## Task brief
Find the word "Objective" in the listing. Copy out each line where it occurs.

## Provided material
..............................
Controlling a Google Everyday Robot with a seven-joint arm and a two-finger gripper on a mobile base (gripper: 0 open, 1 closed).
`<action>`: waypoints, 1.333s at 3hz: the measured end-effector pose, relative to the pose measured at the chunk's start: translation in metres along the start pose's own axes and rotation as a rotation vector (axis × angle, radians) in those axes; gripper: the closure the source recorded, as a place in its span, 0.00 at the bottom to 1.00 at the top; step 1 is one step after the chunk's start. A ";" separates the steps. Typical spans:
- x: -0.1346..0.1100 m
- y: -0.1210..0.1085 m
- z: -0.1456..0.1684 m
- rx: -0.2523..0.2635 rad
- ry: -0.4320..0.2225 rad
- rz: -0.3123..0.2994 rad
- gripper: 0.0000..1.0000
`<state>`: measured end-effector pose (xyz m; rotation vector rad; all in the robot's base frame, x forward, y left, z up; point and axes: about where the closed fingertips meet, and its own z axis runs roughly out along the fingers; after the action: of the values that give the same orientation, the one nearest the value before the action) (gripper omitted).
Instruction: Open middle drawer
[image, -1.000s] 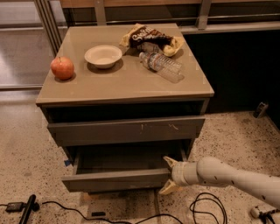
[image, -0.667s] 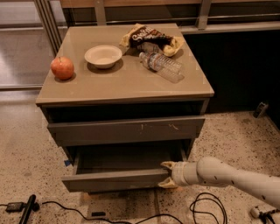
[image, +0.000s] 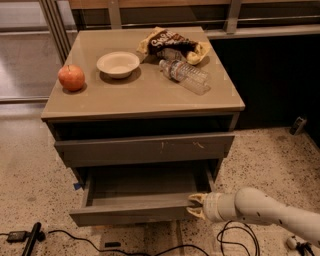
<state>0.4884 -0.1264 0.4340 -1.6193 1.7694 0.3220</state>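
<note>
On the speckled terrazzo floor (image: 30, 170) at the far left, a black cable (image: 60, 233) is being shown trailing in front of the low grey-brown cabinet (image: 227, 152). On the left of the cabinet's smooth tan top (image: 140, 97) a round red apple (image: 71, 77) is being displayed upright. Right of it, and apart from it, a shallow cream-coloured round bowl (image: 118, 64) is being presented with only its pale inner surface showing. Further right, at the back edge, a crumpled brown-and-yellow snack bag (image: 172, 44) is being shown lying open. A clear plastic water bottle (image: 184, 76) is being seen on its side just in front of the bag, its cap end touching or overlapping it.

Below the top, the taller grey drawer front with pale scratch marks (image: 145, 149) is being held flush and closed. Beneath it, the middle drawer (image: 135, 212), a wide shallow grey-brown drawer with a plain handleless front, is being shown pulled well out, its box exposing only a bare grey floor.

At the drawer's right end, the cream two-finger gripper (image: 194, 205) is being held against the front panel, its jaws clamped on the panel's right end, one finger above and one below. The white rounded arm (image: 270, 210) is being seen running off to the lower right.
</note>
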 end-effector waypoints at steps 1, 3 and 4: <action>0.000 0.014 -0.009 -0.005 -0.016 -0.001 1.00; -0.002 0.014 -0.011 -0.006 -0.016 -0.001 0.81; -0.002 0.014 -0.011 -0.006 -0.017 -0.001 0.58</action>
<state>0.4713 -0.1290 0.4387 -1.6172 1.7564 0.3391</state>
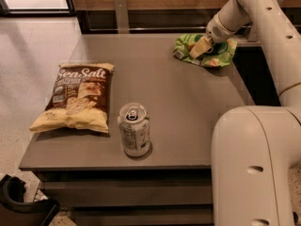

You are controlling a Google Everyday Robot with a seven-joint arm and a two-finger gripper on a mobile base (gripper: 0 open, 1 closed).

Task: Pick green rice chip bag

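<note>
The green rice chip bag (220, 55) lies crumpled at the far right corner of the grey table (188, 102). It is bright green with a tan patch. My gripper (198, 47) is down on the left part of the bag, reaching in from the right on the white arm (263, 13). The gripper covers the middle of the bag. The bag rests on the table top.
A large brown-and-yellow "Sea Salt" bag (75, 98) lies at the left of the table. An opened drink can (134, 129) stands near the front edge. My white base (256, 168) fills the lower right. A dark object (19, 206) sits on the floor at lower left.
</note>
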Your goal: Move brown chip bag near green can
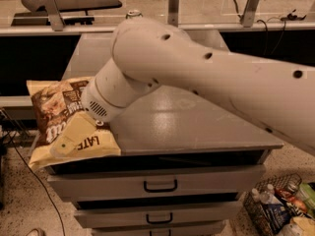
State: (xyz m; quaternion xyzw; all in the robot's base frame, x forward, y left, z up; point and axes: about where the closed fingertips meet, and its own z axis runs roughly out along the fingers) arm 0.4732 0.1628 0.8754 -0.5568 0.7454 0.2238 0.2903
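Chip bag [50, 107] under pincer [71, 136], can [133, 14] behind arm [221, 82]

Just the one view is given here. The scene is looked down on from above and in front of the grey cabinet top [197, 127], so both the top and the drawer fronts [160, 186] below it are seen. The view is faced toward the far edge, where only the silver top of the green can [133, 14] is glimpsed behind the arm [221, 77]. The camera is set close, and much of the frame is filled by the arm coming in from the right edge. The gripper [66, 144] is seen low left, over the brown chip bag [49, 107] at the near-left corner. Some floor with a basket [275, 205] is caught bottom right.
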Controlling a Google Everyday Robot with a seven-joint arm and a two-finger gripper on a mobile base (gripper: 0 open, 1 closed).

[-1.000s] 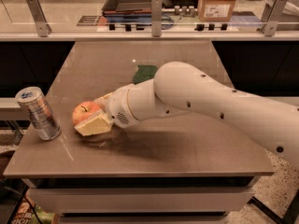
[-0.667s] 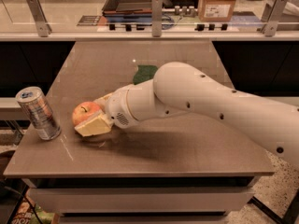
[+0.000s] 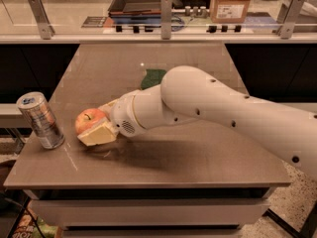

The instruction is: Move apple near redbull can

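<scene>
The apple (image 3: 88, 120) is round and red-orange and sits at the left of the brown table (image 3: 198, 157). My gripper (image 3: 97, 124) is at the apple, with one cream finger (image 3: 99, 134) under its near side and another behind it. The fingers are shut on the apple. The redbull can (image 3: 40, 120), slim and silver-grey with a blue-tinted top, stands upright near the table's left edge, a short gap to the left of the apple. My white arm (image 3: 223, 108) reaches in from the right.
A green sponge (image 3: 152, 77) lies behind my arm near the table's middle. A counter with a glass barrier, a dark tray (image 3: 141, 1) and a cardboard box (image 3: 232, 1) runs along the back. The table's left edge lies just beyond the can.
</scene>
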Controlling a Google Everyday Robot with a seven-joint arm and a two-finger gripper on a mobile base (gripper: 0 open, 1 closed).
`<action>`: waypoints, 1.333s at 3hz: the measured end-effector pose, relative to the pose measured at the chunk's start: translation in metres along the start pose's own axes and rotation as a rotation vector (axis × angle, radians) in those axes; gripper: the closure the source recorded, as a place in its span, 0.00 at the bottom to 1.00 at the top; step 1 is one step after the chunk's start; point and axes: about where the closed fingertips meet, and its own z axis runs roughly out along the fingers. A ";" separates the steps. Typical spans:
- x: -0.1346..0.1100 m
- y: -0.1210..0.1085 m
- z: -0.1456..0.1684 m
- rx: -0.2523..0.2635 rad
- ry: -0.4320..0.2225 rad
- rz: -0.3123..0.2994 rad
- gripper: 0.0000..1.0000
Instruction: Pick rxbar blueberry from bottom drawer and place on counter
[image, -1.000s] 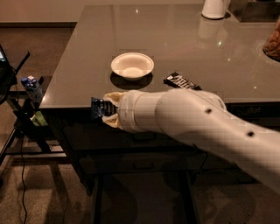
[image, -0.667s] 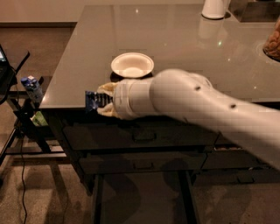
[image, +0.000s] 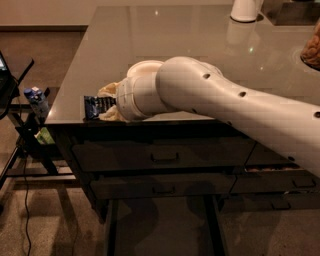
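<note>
One gripper (image: 107, 103) (with rxbar blueberry (image: 93, 106)) over front edge of glossy counter (image: 150, 36)

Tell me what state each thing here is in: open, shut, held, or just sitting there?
gripper: shut on the bar, at the counter's front left edge.
bar: held between the fingers, not yet let go.
bowl: upright on the counter, partly hidden by the arm.
bottom drawer: pulled open, bare floor showing.
upper drawers: look shut.
</note>
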 end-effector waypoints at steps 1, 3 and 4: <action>-0.002 -0.013 0.010 -0.017 -0.032 0.007 1.00; -0.004 -0.046 0.035 -0.082 -0.136 0.039 1.00; 0.004 -0.047 0.047 -0.150 -0.154 0.074 1.00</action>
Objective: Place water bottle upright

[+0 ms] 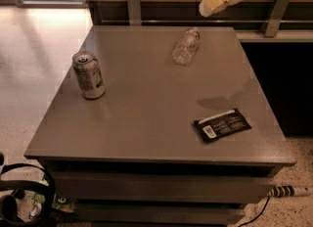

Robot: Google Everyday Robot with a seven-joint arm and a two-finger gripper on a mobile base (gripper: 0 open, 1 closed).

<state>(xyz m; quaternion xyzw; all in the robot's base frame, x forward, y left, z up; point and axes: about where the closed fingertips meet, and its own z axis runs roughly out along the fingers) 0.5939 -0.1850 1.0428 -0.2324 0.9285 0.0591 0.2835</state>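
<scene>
Camera view looks down on a grey table (146, 138) with the gripper (209, 7) at the top right, a pale yellow tapered shape hanging in the air above the table's far edge. Its upper part is cut off by the frame, and nothing shows whether it is parted or closed. It holds nothing and touches nothing.

The water bottle (186, 46) lies on its side on the table top, just below the gripper and slightly to its left, near but apart from it. The bottle's narrow end points toward the far edge, roughly toward the gripper. Its clear body blends into the grey surface, and the label print is too faint to read.

Far to the left of the gripper and nearer the camera stands a soda can (88, 74), upright, with its top opened. Well below the gripper, toward the near right of the table, a flat black packet (222, 124) lies with a white strip along one side (its lettering cannot be made out). A dim shadow (220, 101) sits on the surface between the packet and the bottle.

At the lower left a black loop (24, 184) is cut off by the frame edge
</scene>
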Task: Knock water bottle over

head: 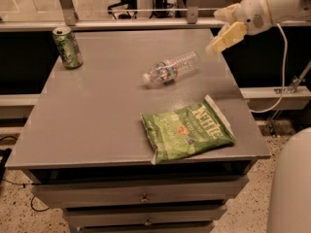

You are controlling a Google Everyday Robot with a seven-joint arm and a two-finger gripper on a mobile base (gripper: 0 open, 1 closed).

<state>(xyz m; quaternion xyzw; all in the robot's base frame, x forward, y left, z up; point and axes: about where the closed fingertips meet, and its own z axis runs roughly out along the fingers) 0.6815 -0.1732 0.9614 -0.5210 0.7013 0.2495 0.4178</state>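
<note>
Nearest, just inside the front edge of the tabletop (pixel 92 125) and towards its front right corner, a green chip bag (pixel 187 130) is seen lying flat. Nothing touches it, and no part in the task is assigned to it.

Further in, past the middle of the tabletop and somewhat towards the right edge, the water bottle (pixel 171 69) is found lying on its side. Its white cap is pointed towards the left edge and its base towards the back right corner. It is well apart from the chip bag and is not touched by anything. Since it is no longer upright, the knocking-over is judged to be done.

Beyond it, above the right edge and near the back right corner, the gripper (pixel 214 31) is held in the air. Its two pale fingers (pixel 227 37) are seen spread, with nothing between them. It is clear of the bottle and of the tabletop.

Farthest, at the back left corner, a green soda can (pixel 67 47) is seen standing upright, well apart from everything else.

Little is judged to be left. At most, the arm might be drawn away from the tabletop, and the bottle left to rest where it lies.
</note>
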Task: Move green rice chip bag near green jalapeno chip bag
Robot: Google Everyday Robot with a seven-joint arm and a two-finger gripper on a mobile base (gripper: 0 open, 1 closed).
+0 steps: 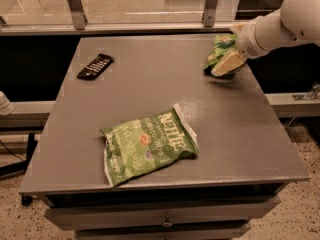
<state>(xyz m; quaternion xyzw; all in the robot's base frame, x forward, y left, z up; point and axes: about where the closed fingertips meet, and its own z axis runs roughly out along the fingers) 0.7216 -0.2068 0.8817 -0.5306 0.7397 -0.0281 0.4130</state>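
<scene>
The green rice chip bag (220,51), small and bright green, is at the far right of the grey table (150,89). My gripper (225,64) comes in from the right on a white arm and is shut on this bag, its pale finger (227,63) lying across the bag's front. The bag looks slightly raised off the tabletop. The green jalapeno chip bag (147,146), larger and paler with "KETTLE" lettering, lies flat near the table's front edge, well apart from the gripper.
A black remote-like object (95,66) lies at the table's back left. A metal railing with posts (75,6) runs behind the table. The table's right edge is just beyond the gripper.
</scene>
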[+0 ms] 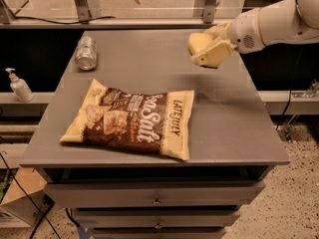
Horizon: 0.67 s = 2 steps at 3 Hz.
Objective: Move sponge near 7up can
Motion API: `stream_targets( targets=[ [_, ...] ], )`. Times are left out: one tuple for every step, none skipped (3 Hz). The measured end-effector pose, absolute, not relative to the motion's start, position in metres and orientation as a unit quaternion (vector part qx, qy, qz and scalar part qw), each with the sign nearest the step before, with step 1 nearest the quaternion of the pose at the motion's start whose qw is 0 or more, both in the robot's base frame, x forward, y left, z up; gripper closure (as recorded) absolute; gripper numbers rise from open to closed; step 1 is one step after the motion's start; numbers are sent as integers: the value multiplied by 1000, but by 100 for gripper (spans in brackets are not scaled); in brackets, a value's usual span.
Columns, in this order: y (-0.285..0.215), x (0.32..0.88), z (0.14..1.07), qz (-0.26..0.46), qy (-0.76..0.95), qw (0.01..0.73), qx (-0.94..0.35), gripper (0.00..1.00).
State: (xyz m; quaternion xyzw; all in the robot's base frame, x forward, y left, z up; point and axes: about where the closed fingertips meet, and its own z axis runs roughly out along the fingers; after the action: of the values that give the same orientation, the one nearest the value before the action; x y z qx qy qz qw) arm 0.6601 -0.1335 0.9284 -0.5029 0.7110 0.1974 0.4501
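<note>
The pale yellow sponge [200, 42] is held in my gripper [211, 50], above the far right part of the grey table [229, 118]. The gripper is shut on the sponge and comes in from the right on a white arm [271, 26]. The silvery 7up can [85, 53] lies on its side at the far left of the table, well to the left of the sponge. Part of the sponge is hidden by the fingers.
A brown-and-cream chip bag [132, 119] lies flat at the front middle of the table. A white pump bottle [19, 86] stands on a lower shelf to the left. Metal frame posts [82, 1] stand behind the table's back edge. Drawers [157, 198] are below the front.
</note>
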Motion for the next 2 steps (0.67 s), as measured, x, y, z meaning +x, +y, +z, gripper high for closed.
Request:
stream_targets(
  targets=[
    [-127, 660, 933, 206, 706, 454, -503, 100],
    [-109, 664, 925, 221, 698, 453, -509, 100]
  ],
)
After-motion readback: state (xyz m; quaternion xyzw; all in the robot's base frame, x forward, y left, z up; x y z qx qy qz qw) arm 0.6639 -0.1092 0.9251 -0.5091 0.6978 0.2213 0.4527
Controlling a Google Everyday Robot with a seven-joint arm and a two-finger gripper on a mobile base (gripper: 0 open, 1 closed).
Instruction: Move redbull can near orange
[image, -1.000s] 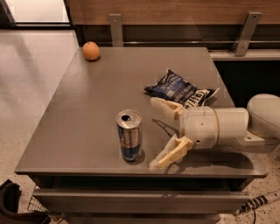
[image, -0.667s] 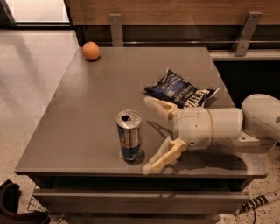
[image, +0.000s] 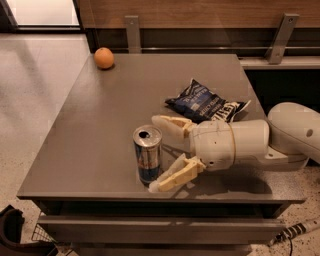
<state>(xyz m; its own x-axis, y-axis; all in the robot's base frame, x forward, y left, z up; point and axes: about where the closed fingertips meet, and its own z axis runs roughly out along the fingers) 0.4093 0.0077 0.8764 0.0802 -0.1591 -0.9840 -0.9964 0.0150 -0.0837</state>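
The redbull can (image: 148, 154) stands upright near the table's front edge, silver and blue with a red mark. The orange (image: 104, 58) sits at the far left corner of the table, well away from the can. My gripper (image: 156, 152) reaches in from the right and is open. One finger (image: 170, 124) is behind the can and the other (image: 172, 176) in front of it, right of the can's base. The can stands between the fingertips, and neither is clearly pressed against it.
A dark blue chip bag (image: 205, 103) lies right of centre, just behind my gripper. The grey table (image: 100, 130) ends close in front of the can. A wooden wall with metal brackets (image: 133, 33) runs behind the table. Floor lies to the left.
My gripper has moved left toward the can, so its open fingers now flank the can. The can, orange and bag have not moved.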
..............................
## Exercise solution
Objective: Place water bottle upright
Objective: Move sponge near 7up can

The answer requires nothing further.